▶ Required work: Retype only the lines at the head of the records, first through the one with "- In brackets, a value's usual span", exactly as written.

▶ Data for this task:
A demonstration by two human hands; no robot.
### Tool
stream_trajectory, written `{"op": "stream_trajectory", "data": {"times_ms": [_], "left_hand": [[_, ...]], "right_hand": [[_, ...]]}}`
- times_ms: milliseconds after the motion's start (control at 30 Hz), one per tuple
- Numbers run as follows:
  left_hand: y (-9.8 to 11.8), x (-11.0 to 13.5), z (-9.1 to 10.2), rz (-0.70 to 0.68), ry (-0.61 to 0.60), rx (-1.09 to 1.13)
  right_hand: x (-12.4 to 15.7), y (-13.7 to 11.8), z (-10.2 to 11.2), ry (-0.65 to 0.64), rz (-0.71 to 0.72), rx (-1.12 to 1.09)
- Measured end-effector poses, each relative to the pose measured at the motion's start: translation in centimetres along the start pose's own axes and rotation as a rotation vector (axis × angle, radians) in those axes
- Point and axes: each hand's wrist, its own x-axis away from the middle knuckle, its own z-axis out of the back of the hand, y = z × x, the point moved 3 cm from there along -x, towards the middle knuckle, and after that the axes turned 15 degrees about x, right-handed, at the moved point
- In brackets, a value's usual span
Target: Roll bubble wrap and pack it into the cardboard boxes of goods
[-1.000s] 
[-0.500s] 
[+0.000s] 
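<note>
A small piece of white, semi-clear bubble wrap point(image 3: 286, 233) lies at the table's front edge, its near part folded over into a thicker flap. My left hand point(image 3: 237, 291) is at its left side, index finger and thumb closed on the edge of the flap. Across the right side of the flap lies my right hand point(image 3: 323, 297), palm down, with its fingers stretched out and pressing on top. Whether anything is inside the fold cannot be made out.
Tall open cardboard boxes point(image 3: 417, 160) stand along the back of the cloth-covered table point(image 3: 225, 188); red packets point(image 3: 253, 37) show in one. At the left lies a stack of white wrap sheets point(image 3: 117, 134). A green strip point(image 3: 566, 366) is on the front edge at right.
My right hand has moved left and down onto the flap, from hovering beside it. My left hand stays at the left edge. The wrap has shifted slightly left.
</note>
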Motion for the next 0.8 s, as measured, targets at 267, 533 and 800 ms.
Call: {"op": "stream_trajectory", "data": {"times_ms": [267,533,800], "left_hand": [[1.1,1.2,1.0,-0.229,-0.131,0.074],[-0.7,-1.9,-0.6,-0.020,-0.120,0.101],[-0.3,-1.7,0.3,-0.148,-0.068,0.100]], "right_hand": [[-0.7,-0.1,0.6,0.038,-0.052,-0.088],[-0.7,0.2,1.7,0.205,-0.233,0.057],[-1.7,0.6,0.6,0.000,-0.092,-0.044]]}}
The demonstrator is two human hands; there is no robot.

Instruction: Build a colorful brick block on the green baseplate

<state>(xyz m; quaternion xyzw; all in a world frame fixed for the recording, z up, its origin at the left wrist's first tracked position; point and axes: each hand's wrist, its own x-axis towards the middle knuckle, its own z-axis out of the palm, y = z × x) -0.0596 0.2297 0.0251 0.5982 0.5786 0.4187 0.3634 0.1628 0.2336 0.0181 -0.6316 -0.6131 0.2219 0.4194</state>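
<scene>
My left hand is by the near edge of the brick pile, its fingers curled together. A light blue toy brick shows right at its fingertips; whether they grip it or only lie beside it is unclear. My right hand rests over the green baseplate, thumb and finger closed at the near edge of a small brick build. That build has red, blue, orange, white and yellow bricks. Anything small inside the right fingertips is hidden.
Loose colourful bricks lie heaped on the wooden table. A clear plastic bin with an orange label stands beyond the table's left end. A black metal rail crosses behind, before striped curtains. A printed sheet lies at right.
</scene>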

▶ Response:
A demonstration by two human hands; no robot.
### Tool
stream_trajectory, written `{"op": "stream_trajectory", "data": {"times_ms": [_], "left_hand": [[_, ...]], "right_hand": [[_, ...]]}}`
- times_ms: milliseconds after the motion's start (control at 30 Hz), one per tuple
- Numbers run as follows:
  left_hand: y (-9.8 to 11.8), x (-11.0 to 13.5), z (-9.1 to 10.2), rz (-0.70 to 0.68), ry (-0.61 to 0.60), rx (-1.09 to 1.13)
  right_hand: x (-12.4 to 15.7), y (-13.7 to 11.8), z (-10.2 to 11.2), ry (-0.65 to 0.64), rz (-0.71 to 0.72), rx (-1.12 to 1.09)
- Measured end-effector poses, each relative to the pose measured at the motion's start: translation in centimetres along the start pose's own axes and rotation as a rotation vector (axis × angle, radians) in those axes
- Point and axes: each hand's wrist, its own x-axis away from the middle knuckle, its own z-axis out of the back of the hand, y = z × x, the point moved 3 cm from there along -x, towards the middle knuckle, and after that the axes turned 15 degrees about x, right-handed, at the moved point
- In brackets, a value's usual span

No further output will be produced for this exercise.